*TASK TO CARRY OUT*: Could you please write out the data shown below, exactly and in full?

*SOURCE DATA*:
——————

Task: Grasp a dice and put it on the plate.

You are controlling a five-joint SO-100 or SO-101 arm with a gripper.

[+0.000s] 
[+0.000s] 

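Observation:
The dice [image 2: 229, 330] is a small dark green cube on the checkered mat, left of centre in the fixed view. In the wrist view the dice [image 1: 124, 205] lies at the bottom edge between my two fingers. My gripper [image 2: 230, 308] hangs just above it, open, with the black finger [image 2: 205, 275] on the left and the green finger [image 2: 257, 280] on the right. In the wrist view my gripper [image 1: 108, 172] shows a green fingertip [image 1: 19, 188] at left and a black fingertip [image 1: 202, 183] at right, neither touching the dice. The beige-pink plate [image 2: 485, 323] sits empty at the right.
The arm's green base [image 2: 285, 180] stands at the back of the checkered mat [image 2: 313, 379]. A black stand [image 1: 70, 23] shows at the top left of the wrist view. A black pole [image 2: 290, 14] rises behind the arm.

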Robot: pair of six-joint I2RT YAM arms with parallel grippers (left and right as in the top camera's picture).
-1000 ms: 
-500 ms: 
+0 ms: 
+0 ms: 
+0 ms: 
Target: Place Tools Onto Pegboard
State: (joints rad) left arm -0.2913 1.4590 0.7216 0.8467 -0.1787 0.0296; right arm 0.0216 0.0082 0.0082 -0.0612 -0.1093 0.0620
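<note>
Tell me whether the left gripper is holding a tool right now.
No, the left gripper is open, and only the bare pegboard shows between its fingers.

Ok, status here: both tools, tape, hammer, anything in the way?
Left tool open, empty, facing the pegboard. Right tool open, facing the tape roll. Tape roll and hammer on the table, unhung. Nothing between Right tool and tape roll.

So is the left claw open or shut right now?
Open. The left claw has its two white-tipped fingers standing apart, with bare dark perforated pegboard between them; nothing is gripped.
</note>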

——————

*ANSWER FOR THE TASK*:
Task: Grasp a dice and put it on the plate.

You are controlling a five-joint SO-100 or SO-101 arm with a gripper.

[+0.000s] 
[+0.000s] 

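Observation:
The dice [image 2: 229, 330] is a small dark green cube on the checkered mat, left of centre in the fixed view. In the wrist view the dice [image 1: 124, 205] lies at the bottom edge between my two fingers. My gripper [image 2: 230, 308] hangs just above it, open, with the black finger [image 2: 205, 275] on the left and the green finger [image 2: 257, 280] on the right. In the wrist view my gripper [image 1: 108, 172] shows a green fingertip [image 1: 19, 188] at left and a black fingertip [image 1: 202, 183] at right, neither touching the dice. The beige-pink plate [image 2: 485, 323] sits empty at the right.
The arm's green base [image 2: 285, 180] stands at the back of the checkered mat [image 2: 313, 379]. A black stand [image 1: 70, 23] shows at the top left of the wrist view. A black pole [image 2: 290, 14] rises behind the arm.
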
Robot: pair of six-joint I2RT YAM arms with parallel grippers (left and right as in the top camera's picture).
-1000 ms: 
-500 ms: 
+0 ms: 
+0 ms: 
+0 ms: 
Target: Place Tools Onto Pegboard
State: (joints rad) left arm -0.2913 1.4590 0.7216 0.8467 -0.1787 0.0296; right arm 0.0216 0.0082 0.0082 -0.0612 -0.1093 0.0620
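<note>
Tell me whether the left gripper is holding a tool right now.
No, the left gripper is open, and only the bare pegboard shows between its fingers.

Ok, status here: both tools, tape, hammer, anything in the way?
Left tool open, empty, facing the pegboard. Right tool open, facing the tape roll. Tape roll and hammer on the table, unhung. Nothing between Right tool and tape roll.

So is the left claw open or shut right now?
Open. The left claw has its two white-tipped fingers standing apart, with bare dark perforated pegboard between them; nothing is gripped.
</note>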

That completes the answer, and no more is expected.